▶ **Work item**
Among the lines below, copy exactly those from the one with "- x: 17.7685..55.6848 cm" through the one with "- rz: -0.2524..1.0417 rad", counting both ends.

BEGIN

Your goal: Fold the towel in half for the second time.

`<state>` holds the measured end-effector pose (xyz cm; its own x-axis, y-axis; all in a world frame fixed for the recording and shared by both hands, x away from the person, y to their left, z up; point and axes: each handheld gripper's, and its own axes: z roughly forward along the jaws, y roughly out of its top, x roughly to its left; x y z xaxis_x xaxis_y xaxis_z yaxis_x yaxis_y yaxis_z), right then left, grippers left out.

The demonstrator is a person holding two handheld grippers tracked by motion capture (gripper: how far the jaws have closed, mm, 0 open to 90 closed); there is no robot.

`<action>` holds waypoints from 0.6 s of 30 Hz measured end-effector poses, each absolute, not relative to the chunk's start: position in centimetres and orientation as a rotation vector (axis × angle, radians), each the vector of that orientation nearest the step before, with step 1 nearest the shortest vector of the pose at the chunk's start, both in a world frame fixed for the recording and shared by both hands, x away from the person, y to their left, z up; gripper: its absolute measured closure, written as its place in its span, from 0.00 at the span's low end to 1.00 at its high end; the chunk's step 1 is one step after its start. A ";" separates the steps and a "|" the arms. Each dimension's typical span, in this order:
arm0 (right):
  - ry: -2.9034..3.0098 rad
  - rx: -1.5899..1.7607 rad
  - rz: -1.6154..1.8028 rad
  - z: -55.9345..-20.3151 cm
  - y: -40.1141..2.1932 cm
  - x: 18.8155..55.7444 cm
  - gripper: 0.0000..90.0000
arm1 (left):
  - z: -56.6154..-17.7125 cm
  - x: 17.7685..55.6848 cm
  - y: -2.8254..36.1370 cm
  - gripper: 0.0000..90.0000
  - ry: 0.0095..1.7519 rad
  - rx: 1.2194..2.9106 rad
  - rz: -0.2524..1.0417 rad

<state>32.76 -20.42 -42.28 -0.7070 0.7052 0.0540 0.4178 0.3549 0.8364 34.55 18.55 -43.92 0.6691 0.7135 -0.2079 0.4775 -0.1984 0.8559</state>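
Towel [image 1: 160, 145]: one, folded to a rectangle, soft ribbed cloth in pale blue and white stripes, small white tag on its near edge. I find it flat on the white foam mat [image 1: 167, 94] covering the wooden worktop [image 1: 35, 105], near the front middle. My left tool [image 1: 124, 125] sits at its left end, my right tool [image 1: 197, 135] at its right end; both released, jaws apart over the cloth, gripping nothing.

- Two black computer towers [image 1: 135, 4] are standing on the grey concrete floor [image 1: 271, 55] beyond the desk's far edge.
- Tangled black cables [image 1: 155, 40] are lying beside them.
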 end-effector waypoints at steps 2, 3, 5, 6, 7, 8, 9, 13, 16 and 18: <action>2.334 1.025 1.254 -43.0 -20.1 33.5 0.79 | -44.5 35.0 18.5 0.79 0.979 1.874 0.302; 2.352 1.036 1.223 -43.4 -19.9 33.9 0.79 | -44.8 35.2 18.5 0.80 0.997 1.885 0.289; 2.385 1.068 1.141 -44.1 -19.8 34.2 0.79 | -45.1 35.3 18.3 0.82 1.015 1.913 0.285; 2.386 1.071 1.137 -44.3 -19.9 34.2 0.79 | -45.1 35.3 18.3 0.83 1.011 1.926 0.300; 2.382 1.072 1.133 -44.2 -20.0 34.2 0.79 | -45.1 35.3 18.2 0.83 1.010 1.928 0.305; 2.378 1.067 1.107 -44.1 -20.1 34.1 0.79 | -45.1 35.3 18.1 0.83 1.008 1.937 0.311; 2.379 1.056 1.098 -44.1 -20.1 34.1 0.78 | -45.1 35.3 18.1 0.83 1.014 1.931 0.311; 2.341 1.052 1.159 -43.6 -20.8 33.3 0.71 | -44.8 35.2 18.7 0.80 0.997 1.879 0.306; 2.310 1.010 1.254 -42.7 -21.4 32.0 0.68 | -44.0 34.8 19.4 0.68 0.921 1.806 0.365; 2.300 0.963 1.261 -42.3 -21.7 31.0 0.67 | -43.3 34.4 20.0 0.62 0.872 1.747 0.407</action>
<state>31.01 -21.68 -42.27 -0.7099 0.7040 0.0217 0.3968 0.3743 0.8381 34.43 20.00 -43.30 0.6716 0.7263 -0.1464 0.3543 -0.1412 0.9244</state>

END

▶ **Expected answer**
  - x: 17.7685..55.6848 cm
  - y: -2.8254..36.1370 cm
  - gripper: 0.0000..90.0000
  - ry: 0.0095..1.7519 rad
  - rx: 1.2194..2.9106 rad
  - rz: -0.2524..1.0417 rad

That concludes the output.